Print the data that follows without changing a single word.
BEGIN Supplied information
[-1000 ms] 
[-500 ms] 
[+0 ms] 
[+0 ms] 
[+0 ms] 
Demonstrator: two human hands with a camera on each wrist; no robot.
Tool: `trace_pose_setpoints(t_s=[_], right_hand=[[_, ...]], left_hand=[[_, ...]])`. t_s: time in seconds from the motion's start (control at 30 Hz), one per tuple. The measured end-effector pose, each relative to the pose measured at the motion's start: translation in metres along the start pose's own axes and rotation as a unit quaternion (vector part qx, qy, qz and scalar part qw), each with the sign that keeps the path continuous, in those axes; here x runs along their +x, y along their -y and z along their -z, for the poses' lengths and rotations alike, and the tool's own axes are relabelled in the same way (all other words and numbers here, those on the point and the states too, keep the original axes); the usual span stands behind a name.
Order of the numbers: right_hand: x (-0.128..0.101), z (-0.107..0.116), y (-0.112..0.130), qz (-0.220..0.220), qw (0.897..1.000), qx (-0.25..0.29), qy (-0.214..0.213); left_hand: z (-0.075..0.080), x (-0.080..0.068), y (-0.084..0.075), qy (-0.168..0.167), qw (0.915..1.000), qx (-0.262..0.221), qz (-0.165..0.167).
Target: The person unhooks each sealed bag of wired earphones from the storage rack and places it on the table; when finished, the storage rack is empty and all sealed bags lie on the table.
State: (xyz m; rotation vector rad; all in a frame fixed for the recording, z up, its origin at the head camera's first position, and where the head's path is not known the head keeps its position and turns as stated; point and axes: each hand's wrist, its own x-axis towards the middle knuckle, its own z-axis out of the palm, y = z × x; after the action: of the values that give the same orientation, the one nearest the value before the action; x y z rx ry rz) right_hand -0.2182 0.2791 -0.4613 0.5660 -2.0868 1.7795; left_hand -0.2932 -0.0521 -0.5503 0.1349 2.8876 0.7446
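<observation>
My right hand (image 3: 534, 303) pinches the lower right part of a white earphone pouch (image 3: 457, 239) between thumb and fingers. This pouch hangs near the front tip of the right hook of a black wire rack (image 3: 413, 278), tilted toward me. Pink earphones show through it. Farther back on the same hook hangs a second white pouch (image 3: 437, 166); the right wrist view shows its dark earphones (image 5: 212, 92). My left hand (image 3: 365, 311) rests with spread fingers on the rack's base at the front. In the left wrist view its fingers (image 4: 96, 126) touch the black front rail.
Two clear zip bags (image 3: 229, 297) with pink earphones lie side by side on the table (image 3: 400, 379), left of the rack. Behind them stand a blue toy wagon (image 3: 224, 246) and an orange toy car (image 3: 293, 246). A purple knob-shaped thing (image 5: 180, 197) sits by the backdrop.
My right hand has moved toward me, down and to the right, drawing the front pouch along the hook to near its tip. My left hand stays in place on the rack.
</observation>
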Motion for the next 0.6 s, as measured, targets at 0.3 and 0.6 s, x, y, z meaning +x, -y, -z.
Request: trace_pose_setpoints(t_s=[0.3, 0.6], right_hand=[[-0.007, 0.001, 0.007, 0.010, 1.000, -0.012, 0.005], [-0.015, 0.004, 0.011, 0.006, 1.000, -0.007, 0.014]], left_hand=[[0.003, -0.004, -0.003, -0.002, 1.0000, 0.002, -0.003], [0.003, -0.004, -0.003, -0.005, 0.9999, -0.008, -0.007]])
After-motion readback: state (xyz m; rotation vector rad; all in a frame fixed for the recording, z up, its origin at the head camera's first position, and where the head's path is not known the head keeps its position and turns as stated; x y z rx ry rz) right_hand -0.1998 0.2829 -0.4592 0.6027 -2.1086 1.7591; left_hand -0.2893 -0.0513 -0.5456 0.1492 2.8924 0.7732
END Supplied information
Problem solution —
[-1000 ms] 
[-500 ms] 
[+0 ms] 
[+0 ms] 
[+0 ms] 
Demonstrator: two human hands with a camera on each wrist; no robot.
Tool: `trace_pose_setpoints(t_s=[_], right_hand=[[_, ...]], left_hand=[[_, ...]])`. t_s: time in seconds from the motion's start (control at 30 Hz), one per tuple. The measured end-effector pose, each relative to the pose measured at the motion's start: translation in metres along the start pose's own axes and rotation as a unit quaternion (vector part qx, qy, qz and scalar part qw), each with the sign that keeps the path continuous, in those axes; here x runs along their +x, y along their -y and z along their -z, for the poses' lengths and rotations alike, and the tool's own axes are relabelled in the same way (all other words and numbers here, those on the point and the states too, keep the original axes); the usual span stands behind a name.
Order of the numbers: right_hand: x (-0.128..0.101), z (-0.107..0.116), y (-0.112..0.130), qz (-0.220..0.220), qw (0.897..1.000), qx (-0.25..0.29), qy (-0.214..0.213); left_hand: z (-0.075..0.080), x (-0.080..0.068), y (-0.084..0.075), qy (-0.168..0.167), qw (0.915..1.000), qx (-0.262..0.221), qz (-0.165..0.167).
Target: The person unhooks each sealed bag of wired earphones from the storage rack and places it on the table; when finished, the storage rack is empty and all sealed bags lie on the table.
State: (xyz m; rotation vector rad; all in a frame fixed for the recording, z up, its origin at the head camera's first position, and where the head's path is not known the head keeps its position and turns as stated; point and axes: each hand's wrist, its own x-axis towards the middle knuckle, its own z-axis out of the palm, y = z × x; after the action: of the values that give the same orientation, the one nearest the value before the action; x y z rx ry rz) right_hand -0.2182 0.2791 -0.4613 0.5660 -2.0868 1.7795; left_hand -0.2932 -0.0521 -0.5503 0.1349 2.8876 0.7446
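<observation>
My right hand (image 3: 534, 303) pinches the lower right part of a white earphone pouch (image 3: 457, 239) between thumb and fingers. This pouch hangs near the front tip of the right hook of a black wire rack (image 3: 413, 278), tilted toward me. Pink earphones show through it. Farther back on the same hook hangs a second white pouch (image 3: 437, 166); the right wrist view shows its dark earphones (image 5: 212, 92). My left hand (image 3: 365, 311) rests with spread fingers on the rack's base at the front. In the left wrist view its fingers (image 4: 96, 126) touch the black front rail.
Two clear zip bags (image 3: 229, 297) with pink earphones lie side by side on the table (image 3: 400, 379), left of the rack. Behind them stand a blue toy wagon (image 3: 224, 246) and an orange toy car (image 3: 293, 246). A purple knob-shaped thing (image 5: 180, 197) sits by the backdrop.
My right hand has moved toward me, down and to the right, drawing the front pouch along the hook to near its tip. My left hand stays in place on the rack.
</observation>
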Motion for the next 0.6 s, as measured, targets at 0.3 and 0.6 s, x, y, z meaning +x, -y, -z.
Request: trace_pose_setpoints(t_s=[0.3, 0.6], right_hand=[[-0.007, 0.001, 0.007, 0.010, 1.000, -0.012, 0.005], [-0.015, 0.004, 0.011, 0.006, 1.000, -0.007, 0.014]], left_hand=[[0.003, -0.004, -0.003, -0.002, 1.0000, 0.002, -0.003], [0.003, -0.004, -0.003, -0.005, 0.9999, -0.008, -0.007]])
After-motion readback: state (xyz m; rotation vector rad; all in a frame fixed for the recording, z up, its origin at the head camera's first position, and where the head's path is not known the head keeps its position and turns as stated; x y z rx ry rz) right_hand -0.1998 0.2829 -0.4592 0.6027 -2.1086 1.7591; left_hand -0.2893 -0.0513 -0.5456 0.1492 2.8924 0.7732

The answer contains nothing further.